From the entries below, print exactly the span beginning with the line holding "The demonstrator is" and ending with the line holding "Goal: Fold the", endpoints included, and skip any pictures.

---------- DATASET ENTRIES ----------

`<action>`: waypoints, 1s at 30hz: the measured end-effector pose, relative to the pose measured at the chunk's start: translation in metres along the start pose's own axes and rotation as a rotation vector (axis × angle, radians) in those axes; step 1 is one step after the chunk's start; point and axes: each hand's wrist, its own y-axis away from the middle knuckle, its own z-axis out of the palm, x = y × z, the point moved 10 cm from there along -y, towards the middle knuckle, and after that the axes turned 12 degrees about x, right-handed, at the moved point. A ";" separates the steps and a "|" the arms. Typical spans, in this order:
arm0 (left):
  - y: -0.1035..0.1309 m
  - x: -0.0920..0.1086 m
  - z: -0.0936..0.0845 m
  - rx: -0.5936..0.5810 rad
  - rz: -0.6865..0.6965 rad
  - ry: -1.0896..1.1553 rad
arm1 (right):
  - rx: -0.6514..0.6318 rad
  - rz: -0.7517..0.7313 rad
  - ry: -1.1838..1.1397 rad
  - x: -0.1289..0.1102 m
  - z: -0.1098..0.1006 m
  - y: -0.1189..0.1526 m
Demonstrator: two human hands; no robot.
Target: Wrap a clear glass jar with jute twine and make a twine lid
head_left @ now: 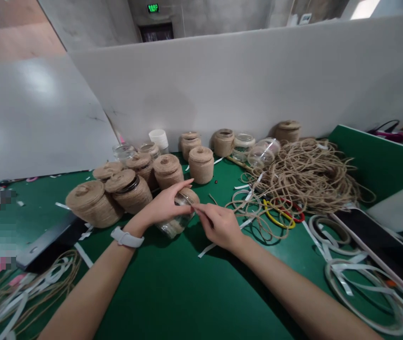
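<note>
A glass jar (173, 229) lies tilted on the green table, its upper end wrapped in brown jute twine (189, 193). My left hand (164, 204), with a pale watch band on the wrist, is wrapped round the jar from the left, thumb along the twine. My right hand (222, 225) is closed in a pinch against the jar's right side, its fingertips meeting my left thumb tip. Whatever is between those fingertips is too small to make out. Just behind and left stand several finished-looking twine-covered jars with coiled twine lids, such as this jar (201, 165).
A large heap of loose twine (311, 174) lies at the right, with yellow-handled scissors (278, 216) before it. Tape rolls (330, 230) and a phone (382, 250) lie nearer. White cups (158, 140) and bare glass jars (244, 146) stand by the white partition (240, 85). A black box (51, 243) sits left.
</note>
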 end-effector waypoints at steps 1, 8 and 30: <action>0.000 -0.001 0.000 0.004 -0.009 -0.004 | -0.011 0.002 0.006 0.000 0.001 0.000; 0.002 -0.007 0.004 -0.047 -0.066 0.082 | -0.034 0.070 0.063 0.010 0.004 0.002; 0.006 -0.029 0.045 -0.133 -0.331 1.054 | 0.034 0.160 -0.086 0.027 -0.001 -0.004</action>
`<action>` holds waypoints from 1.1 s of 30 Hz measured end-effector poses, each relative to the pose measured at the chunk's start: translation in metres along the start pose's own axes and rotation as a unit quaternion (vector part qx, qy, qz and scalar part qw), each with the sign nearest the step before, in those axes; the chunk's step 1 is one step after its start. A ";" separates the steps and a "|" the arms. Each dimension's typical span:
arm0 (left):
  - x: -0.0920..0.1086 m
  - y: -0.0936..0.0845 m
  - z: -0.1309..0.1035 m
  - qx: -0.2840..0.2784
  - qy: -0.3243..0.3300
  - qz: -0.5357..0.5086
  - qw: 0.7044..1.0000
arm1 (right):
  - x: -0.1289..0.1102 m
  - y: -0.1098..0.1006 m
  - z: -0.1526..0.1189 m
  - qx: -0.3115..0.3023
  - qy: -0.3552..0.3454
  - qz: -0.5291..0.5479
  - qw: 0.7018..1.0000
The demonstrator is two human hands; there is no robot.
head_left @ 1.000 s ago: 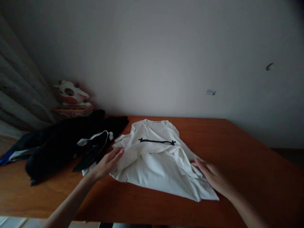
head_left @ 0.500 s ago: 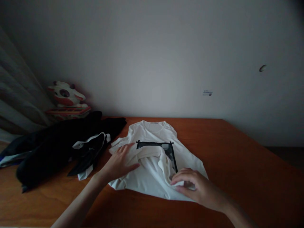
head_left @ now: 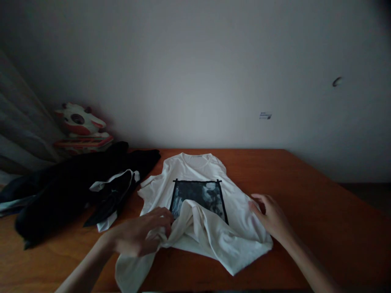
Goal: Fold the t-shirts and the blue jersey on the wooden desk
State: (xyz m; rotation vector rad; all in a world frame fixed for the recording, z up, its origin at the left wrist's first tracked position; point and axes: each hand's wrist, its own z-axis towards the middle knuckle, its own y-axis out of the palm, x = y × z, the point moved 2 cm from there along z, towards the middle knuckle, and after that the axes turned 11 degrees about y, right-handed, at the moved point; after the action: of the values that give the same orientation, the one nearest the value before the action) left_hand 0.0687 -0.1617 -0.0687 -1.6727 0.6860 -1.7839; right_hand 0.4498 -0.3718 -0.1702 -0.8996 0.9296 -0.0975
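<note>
A white T-shirt [head_left: 189, 167] lies on the wooden table with its collar towards the wall. On its chest is a dark, black-framed picture print [head_left: 198, 191], partly covered by the bunched lower part of the shirt. My left hand [head_left: 143, 232] is closed on this gathered cloth at the lower left, and a flap hangs below it towards the table's near edge. At the shirt's right side is my right hand [head_left: 270, 213], its thumb and fingers apart and the fingertips at the cloth's edge.
Dark clothes [head_left: 70, 183] are heaped on the left of the table [head_left: 305, 195], with a black-and-white garment [head_left: 111, 197] on top. Behind them stands a cow-shaped toy with a keyboard [head_left: 81, 126]. A pale curtain [head_left: 24, 122] hangs at the far left, and a wall [head_left: 195, 73] bounds the back.
My left hand has moved down towards me and closed on the cloth. My right hand has let go of the fold and shifted up and right. More of the print shows.
</note>
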 end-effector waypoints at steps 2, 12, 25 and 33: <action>-0.009 0.003 0.010 0.024 -0.015 0.006 1.000 | 0.003 0.004 0.012 0.017 0.029 -0.020 0.999; -0.104 0.004 0.086 0.250 -0.054 0.264 0.930 | -0.076 0.026 0.041 -0.010 0.086 -0.105 0.991; -0.148 0.009 0.051 0.283 -0.065 0.263 0.920 | -0.071 0.063 0.047 -0.088 0.101 0.031 0.991; -0.153 0.011 0.052 0.290 -0.059 0.274 0.915 | -0.054 0.081 0.071 -0.100 0.175 0.135 0.970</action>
State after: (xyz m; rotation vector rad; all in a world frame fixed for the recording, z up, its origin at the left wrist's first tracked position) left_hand 0.1264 -0.0574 -0.1788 -1.0403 0.4448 -1.2940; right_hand 0.4438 -0.2515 -0.1728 -0.9494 1.4034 0.0757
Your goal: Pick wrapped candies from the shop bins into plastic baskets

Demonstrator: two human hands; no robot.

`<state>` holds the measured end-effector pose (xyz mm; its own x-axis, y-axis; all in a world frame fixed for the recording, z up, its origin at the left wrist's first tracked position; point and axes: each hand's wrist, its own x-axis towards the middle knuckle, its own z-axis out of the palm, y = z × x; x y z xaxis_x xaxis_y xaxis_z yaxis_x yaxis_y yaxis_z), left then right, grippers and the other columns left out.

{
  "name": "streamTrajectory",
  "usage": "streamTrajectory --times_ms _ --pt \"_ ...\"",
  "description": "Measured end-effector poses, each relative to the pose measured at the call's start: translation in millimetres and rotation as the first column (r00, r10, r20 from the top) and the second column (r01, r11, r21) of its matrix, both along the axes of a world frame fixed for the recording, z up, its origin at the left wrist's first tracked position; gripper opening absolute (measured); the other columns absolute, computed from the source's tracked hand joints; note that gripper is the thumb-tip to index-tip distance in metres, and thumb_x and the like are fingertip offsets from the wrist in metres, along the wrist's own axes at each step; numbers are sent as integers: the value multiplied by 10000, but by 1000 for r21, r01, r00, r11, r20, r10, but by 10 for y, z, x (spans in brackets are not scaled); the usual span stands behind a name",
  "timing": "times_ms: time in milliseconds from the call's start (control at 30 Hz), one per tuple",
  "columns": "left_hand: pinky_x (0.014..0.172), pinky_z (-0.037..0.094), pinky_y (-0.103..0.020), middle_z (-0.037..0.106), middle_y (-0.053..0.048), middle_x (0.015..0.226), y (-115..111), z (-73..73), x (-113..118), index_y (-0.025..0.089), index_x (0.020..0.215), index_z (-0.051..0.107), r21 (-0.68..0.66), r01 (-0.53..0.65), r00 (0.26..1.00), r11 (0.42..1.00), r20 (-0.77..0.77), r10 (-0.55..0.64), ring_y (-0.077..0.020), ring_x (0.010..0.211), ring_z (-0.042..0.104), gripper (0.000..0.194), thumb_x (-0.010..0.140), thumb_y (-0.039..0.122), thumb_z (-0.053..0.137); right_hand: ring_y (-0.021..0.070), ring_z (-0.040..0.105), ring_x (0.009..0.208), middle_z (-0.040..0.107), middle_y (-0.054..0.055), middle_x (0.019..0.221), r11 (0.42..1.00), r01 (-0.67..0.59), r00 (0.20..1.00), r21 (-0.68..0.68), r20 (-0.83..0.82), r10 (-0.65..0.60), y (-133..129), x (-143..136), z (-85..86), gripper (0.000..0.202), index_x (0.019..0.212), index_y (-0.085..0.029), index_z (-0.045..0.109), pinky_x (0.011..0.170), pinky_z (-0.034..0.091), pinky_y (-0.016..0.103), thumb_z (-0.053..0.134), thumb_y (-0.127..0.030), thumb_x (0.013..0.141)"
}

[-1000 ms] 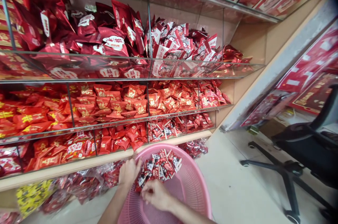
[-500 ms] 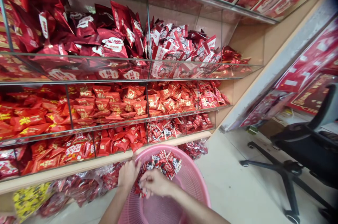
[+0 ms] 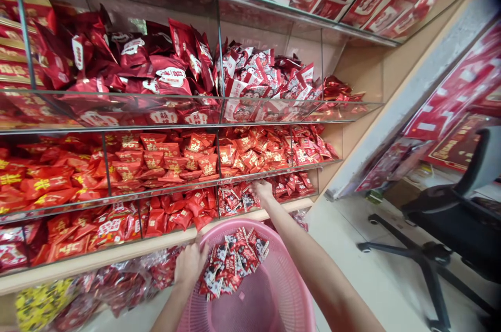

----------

RESPONSE TO THE EXERCISE -
The demonstrator is two human hands; there is no robot.
head_left @ 1.000 s ago: 
head_left @ 0.500 s ago: 
head_left @ now: 
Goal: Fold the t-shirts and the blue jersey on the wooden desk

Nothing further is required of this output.